--- Instructions for the task ---
Reproduce the listing that follows character for character, excluding its pictures.

--- Exercise data ---
━━━━━━━━

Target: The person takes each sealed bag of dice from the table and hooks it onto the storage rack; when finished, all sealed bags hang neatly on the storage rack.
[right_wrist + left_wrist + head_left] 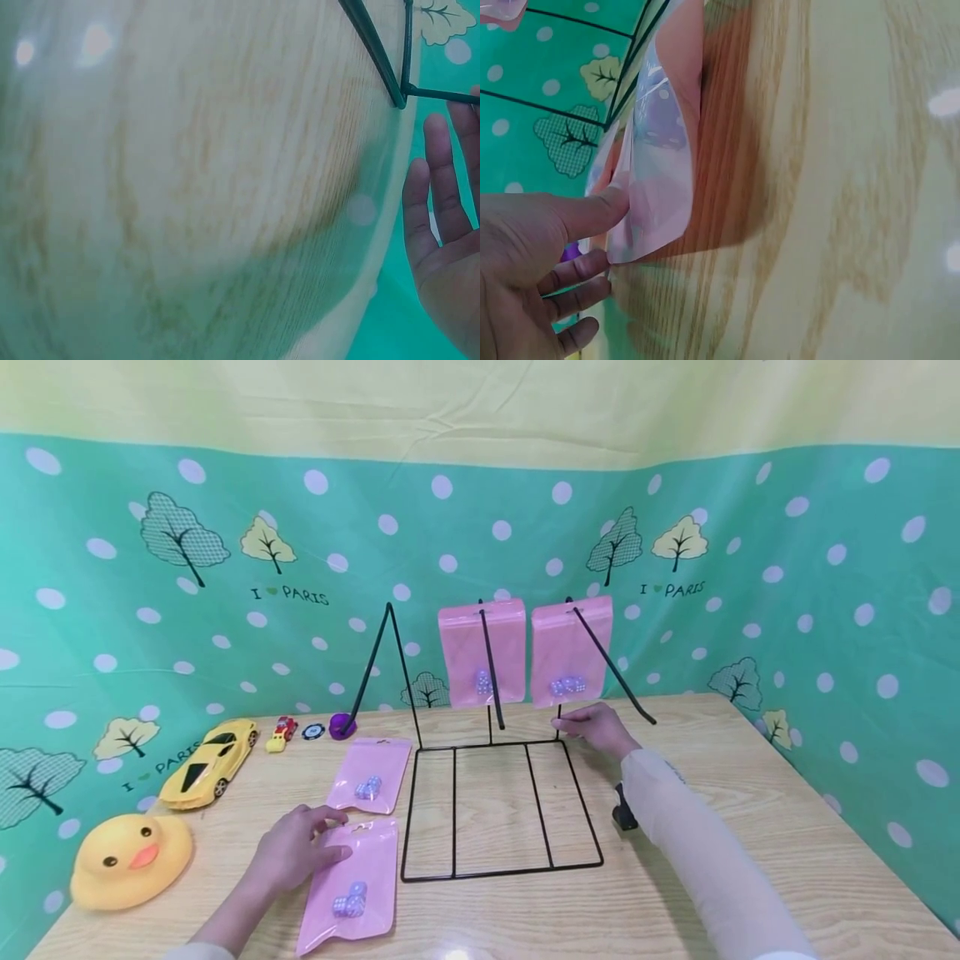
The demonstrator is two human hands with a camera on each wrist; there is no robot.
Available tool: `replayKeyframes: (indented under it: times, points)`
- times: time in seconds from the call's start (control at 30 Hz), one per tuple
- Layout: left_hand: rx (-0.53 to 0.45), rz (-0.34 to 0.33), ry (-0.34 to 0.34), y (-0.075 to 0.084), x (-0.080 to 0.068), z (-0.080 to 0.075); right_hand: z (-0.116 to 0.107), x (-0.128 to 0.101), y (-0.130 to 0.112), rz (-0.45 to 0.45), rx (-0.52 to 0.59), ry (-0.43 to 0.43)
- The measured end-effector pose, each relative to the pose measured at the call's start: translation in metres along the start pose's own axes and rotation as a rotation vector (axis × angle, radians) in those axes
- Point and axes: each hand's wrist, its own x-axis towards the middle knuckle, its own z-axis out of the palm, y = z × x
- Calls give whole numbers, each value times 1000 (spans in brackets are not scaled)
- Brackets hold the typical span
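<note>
Pink plastic, glossy and flat: the near pouch [350, 887] lies on the wooden tabletop [712, 760] under the left hand [288, 852]. That grip is loosely spread, thumb and fingertips resting on the pouch's top edge, nothing clamped; the left wrist view shows the thumb pressing the pouch's rim while the other fingers [574, 300] lie against the wood. The pouch's long axis runs away from the person, its hang-hole end under the fingers, its pale dice [350, 901] sitting toward the end nearest the person. Just beyond the left grip lies a second pink pouch [371, 775], also flat, long axis much the same.

The right hand [596, 729] holds nothing; its fingers are straight and relaxed, tips just beside the rear upright of the black wire rack [498, 810]. Whether they touch the wire cannot be told. Directly above that grip hangs a pink pouch [572, 650] upright on a peg, and beside it another hanging pouch [482, 652], both long axes vertical.

Far out past the left grip sit a rubber duck [127, 860] and a yellow toy car [212, 762].
</note>
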Motion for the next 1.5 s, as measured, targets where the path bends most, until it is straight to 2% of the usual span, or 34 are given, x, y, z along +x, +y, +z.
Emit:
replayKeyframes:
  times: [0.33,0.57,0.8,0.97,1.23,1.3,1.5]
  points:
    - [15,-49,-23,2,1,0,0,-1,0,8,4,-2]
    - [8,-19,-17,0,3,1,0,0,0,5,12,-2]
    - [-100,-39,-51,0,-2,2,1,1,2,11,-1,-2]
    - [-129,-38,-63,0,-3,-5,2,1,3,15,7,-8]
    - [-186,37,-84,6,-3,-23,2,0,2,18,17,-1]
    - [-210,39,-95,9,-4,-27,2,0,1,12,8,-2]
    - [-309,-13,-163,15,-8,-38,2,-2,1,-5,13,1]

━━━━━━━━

--- Completed exercise ---
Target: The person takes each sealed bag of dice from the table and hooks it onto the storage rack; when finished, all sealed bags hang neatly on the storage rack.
[right_wrist + left_wrist + head_left] 
The demonstrator is two human hands with a camera on each wrist; there is no robot.
Available tool: `replayKeyframes: (indented under it: times, points)`
- times: time in seconds from the call's start (control at 30 Hz), one per tuple
- Layout: left_hand: rx (-0.53 to 0.45), rz (-0.34 to 0.33), ry (-0.34 to 0.34), y (-0.075 to 0.084), x (-0.080 to 0.068), z (-0.080 to 0.075); right_hand: z (-0.116 to 0.107), x (-0.128 to 0.101), y (-0.130 to 0.112), rz (-0.45 to 0.45), rx (-0.52 to 0.59), ry (-0.43 to 0.43)
- The measured end-effector pose, each relative to the pose measured at the call's start: translation in metres along the start pose's own axes and rotation as a rotation vector (axis × angle, radians) in those axes
- Point and axes: each hand's wrist, its own x-axis towards the middle knuckle, its own z-axis out of the palm, y = z × x
- Calls give whole numbers, each value times 1000 (spans in brackets are not scaled)
- Brackets hold the typical span
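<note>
Pink plastic, glossy and flat: the near pouch [350, 887] lies on the wooden tabletop [712, 760] under the left hand [288, 852]. That grip is loosely spread, thumb and fingertips resting on the pouch's top edge, nothing clamped; the left wrist view shows the thumb pressing the pouch's rim while the other fingers [574, 300] lie against the wood. The pouch's long axis runs away from the person, its hang-hole end under the fingers, its pale dice [350, 901] sitting toward the end nearest the person. Just beyond the left grip lies a second pink pouch [371, 775], also flat, long axis much the same.

The right hand [596, 729] holds nothing; its fingers are straight and relaxed, tips just beside the rear upright of the black wire rack [498, 810]. Whether they touch the wire cannot be told. Directly above that grip hangs a pink pouch [572, 650] upright on a peg, and beside it another hanging pouch [482, 652], both long axes vertical.

Far out past the left grip sit a rubber duck [127, 860] and a yellow toy car [212, 762].
</note>
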Motion for the next 1.5 s, as measured, targets where the path bends most, until it is straight to 2% of the usual span, or 34 are given, x, y, z along +x, +y, +z.
Emit:
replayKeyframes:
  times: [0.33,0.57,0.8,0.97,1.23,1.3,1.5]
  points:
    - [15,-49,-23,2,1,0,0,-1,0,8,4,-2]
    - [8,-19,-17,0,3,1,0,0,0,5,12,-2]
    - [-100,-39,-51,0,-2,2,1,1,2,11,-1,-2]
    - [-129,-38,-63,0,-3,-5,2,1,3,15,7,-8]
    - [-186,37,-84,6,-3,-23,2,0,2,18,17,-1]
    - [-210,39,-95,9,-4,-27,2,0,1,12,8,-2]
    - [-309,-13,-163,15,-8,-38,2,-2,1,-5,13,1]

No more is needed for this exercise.